▶ [What is being asked]: Would you reproduce, word for word, only the lines from the one with "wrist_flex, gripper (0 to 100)" to the end of the listing below?

━━ Information shown ━━

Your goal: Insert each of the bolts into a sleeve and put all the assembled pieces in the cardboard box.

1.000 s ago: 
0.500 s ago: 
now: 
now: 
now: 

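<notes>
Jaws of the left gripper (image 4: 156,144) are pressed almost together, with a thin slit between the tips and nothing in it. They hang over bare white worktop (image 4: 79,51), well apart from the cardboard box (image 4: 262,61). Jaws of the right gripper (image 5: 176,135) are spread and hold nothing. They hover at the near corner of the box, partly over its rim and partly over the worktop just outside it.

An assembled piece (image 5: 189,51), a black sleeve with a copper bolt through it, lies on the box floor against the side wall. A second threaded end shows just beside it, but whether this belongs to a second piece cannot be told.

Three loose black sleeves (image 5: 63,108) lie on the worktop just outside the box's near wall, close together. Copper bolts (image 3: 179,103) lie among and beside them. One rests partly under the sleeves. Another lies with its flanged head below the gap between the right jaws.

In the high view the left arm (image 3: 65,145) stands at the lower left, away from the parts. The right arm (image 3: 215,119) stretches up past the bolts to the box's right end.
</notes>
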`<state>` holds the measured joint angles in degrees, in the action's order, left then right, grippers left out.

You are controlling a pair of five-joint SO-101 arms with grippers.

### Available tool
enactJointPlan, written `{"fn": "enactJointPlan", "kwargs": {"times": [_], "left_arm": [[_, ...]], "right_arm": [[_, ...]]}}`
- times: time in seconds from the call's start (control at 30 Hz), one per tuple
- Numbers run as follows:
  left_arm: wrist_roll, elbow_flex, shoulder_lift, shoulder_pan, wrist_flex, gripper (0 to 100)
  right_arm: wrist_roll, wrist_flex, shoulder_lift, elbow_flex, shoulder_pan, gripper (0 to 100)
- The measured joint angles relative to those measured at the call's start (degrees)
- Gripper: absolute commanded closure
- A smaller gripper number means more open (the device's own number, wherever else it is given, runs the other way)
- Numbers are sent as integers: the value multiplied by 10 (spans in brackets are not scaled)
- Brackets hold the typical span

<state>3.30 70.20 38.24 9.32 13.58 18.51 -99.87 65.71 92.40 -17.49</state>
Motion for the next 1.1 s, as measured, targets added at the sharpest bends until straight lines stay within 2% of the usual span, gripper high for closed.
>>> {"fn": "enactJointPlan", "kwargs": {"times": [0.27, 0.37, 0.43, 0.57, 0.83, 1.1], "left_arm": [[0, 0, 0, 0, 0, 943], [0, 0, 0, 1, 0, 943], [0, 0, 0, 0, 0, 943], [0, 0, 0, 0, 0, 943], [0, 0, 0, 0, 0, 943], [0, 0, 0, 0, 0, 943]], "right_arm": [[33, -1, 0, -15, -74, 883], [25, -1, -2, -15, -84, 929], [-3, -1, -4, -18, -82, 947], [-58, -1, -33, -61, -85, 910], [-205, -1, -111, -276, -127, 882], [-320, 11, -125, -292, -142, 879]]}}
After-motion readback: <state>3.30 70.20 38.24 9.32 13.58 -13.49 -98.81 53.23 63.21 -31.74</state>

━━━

▶ [Reply]:
  left_arm: wrist_roll, elbow_flex, shoulder_lift, shoulder_pan, wrist_flex, gripper (0 to 100)
  right_arm: wrist_roll, wrist_flex, shoulder_lift, elbow_flex, shoulder_pan, gripper (0 to 100)
- The measured joint angles relative to those measured at the call's start (degrees)
- Gripper: absolute commanded closure
- A smaller gripper number means more open (the device's own number, wherever else it is given, runs the other way)
- Numbers are sent as integers: the value multiplied by 10 (spans in brackets are not scaled)
- Brackets hold the typical span

<state>3.30 70.20 38.24 9.32 13.58 18.51 -99.87 65.71 92.40 -17.49</state>
Motion for the next 1.1 s, as measured, targets added at the sharpest bends until straight lines stay within 2% of the usual span, gripper high for closed.
>>> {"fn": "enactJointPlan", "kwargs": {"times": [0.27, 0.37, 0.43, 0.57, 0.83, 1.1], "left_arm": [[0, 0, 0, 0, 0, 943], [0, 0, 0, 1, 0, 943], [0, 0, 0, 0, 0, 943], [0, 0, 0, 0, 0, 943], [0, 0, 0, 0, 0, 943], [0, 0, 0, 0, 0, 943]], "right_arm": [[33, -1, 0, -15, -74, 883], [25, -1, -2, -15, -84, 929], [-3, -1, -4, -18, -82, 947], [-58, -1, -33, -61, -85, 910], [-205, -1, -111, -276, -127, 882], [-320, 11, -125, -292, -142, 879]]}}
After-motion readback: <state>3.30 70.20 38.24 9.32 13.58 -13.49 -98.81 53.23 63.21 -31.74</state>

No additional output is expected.